The gHypEG regression is zero-sensitive. Zero value entries in covariates 
signify structural zeros and are not considered in the estimation process. 
Therefore, all zero-values that do not signify structural zeros need to be recoded.
The best solution is to the define a dummy variable that encodes zero and non-zero values to be used together with the covariate of interest.
In this way, zero values are accounted separately in the regression process and do not enforce structural zeroes in the network.

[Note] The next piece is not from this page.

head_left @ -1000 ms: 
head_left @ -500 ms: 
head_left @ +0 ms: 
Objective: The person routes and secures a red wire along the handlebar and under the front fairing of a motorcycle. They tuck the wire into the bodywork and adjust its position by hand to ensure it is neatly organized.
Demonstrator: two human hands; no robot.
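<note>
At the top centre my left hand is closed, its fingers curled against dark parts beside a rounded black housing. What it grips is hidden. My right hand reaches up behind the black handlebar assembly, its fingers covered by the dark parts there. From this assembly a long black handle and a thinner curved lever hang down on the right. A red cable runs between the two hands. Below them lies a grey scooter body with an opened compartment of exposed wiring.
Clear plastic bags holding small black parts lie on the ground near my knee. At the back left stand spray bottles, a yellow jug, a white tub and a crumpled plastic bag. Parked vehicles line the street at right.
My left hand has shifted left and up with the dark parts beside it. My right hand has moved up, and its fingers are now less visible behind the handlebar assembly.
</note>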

### Change statistics to calculate endogenous network statistics

<!-- we move this up to the methods section of the jss-vignette later on. needs to be -->
<!-- expanded. -->

Change statistics (or change scores) can be used to model endogenous network properties in
inferential network models [@snijders2006new, @hunter2008goodness, @krivitsky2011adjusting].
For each dyad in the multi-edge network, the change statistic captures the 
(un-)weighted values of additional edges involved in the interested network
pattern. See Brandenberger et al. [-@brandenberger2019quantifying] for additional
information on change statistics for multi-edge networks.

### Reciprocity

The `reciprocity_stat()`-function can be used to calculate weighted 
reciprocity change statistic. Since it's dyad-independent, it can be used as 
a predictor in the gHypEG regression. 

The function takes either a matrix or an edgelist. If an edgelist is provided, 
the `nodes`-object can be specified again to ensure that isolates are included
as well.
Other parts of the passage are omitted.